- Problem description -
The printed result should hold only the lines from the opening of the data through the line bearing "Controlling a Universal", exactly as given and without pictures.

- Data excerpt -
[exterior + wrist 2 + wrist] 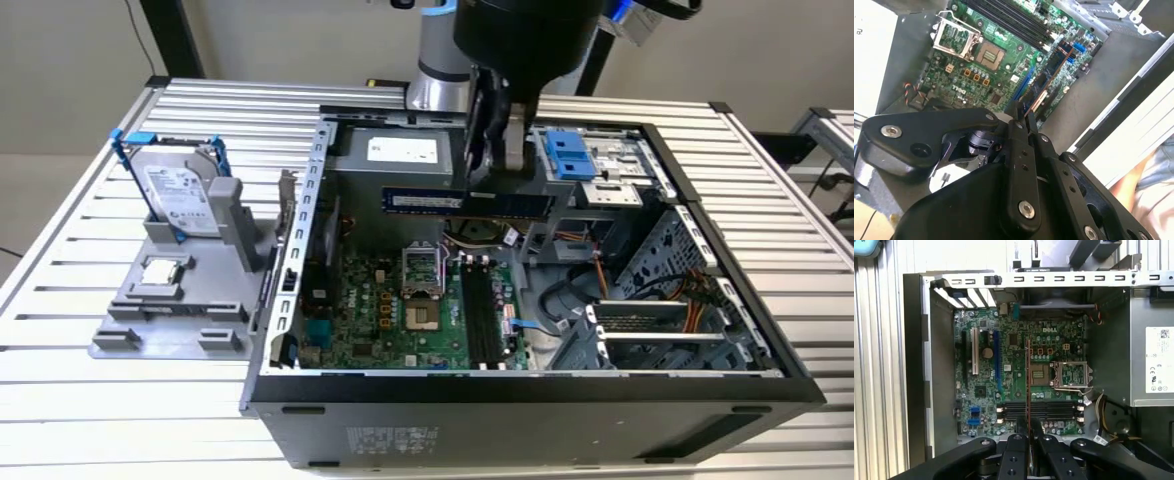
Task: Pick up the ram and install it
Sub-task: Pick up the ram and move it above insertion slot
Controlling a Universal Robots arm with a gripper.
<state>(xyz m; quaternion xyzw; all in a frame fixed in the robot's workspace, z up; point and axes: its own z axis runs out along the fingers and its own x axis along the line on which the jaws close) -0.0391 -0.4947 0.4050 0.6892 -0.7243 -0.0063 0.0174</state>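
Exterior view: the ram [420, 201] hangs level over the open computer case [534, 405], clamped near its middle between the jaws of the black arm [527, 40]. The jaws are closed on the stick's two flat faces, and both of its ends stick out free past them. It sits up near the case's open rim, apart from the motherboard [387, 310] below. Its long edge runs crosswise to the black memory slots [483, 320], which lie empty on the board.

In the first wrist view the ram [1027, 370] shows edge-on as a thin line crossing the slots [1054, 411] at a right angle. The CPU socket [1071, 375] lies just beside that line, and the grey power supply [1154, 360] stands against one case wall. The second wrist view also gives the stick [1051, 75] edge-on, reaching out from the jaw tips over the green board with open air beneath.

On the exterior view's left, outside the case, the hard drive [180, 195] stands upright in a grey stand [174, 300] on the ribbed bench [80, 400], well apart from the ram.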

- Exercise solution -
[exterior + wrist 2 + wrist] 
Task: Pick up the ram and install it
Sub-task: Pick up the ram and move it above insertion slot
Controlling a Universal Robots arm with a gripper.

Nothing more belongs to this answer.